====== Given information

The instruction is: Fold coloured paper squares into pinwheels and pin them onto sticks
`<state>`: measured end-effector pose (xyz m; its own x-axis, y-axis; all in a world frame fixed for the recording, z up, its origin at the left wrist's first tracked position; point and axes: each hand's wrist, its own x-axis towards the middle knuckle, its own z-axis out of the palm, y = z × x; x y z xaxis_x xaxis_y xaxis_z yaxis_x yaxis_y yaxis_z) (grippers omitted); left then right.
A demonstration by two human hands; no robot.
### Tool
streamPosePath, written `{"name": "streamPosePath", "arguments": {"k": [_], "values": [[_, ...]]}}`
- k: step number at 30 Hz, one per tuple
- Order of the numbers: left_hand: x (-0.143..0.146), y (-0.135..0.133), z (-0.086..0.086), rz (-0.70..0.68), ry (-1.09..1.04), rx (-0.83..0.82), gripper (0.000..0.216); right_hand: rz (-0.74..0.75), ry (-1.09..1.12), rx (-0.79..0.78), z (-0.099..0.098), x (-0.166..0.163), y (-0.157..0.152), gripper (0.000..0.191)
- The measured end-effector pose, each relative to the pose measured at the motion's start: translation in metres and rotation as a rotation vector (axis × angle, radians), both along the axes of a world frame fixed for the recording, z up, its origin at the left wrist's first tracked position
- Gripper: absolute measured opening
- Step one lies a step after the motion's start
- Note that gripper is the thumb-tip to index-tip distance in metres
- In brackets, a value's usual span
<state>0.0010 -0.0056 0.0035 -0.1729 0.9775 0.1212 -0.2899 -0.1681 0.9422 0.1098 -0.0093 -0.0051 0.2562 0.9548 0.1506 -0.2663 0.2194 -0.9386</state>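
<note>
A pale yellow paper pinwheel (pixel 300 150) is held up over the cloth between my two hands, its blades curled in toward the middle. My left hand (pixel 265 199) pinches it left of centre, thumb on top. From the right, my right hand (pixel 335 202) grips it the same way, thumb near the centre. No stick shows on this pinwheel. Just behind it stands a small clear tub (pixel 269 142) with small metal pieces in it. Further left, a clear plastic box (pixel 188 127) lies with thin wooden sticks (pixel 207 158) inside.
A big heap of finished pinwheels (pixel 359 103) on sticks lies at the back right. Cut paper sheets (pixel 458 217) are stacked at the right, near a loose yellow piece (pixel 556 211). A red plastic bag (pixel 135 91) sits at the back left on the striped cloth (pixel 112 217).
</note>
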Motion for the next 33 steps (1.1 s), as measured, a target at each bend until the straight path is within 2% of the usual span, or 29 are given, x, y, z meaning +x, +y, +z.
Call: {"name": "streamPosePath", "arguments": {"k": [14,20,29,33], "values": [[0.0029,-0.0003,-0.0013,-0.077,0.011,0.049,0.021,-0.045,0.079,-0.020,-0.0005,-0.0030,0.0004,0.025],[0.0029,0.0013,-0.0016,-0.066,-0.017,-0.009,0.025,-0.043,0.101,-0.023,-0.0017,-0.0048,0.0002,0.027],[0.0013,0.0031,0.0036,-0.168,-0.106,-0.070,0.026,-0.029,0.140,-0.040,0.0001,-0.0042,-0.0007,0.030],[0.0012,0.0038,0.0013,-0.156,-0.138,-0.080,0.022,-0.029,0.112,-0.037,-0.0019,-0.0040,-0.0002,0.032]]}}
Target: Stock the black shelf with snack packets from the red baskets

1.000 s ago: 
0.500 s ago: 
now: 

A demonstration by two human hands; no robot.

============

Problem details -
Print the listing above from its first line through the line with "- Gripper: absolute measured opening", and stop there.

Output of the exercise -
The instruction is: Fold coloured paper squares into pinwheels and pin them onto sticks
`<state>`: measured end-effector pose (xyz m; its own x-axis, y-axis; all in a world frame fixed for the recording, z up, its origin at the left wrist's first tracked position; point and axes: each hand's wrist, its own x-axis towards the middle knuckle, its own z-axis out of the palm, y = z × x; x y z xaxis_x xaxis_y xaxis_z yaxis_x yaxis_y yaxis_z) (grippers omitted); left then right.
A demonstration by two human hands; no robot.
### Tool
streamPosePath, written `{"name": "streamPosePath", "arguments": {"k": [_], "values": [[_, ...]]}}`
- k: step number at 30 Hz, one per tuple
- Order of the numbers: left_hand: x (-0.143..0.146), y (-0.135..0.133), z (-0.086..0.086), rz (-0.70..0.68), ry (-1.09..1.04), rx (-0.83..0.82), gripper (0.000..0.216); right_hand: rz (-0.74..0.75), ry (-1.09..1.12), rx (-0.79..0.78), z (-0.099..0.098), x (-0.166..0.163), y (-0.157..0.152), gripper (0.000..0.191)
- The measured end-effector pose, each relative to the pose measured at the motion's start: translation in metres and rotation as a rotation vector (axis × angle, radians), both along the axes of a world frame fixed for the recording, z up, its origin at the left wrist's first tracked position
- Gripper: absolute measured opening

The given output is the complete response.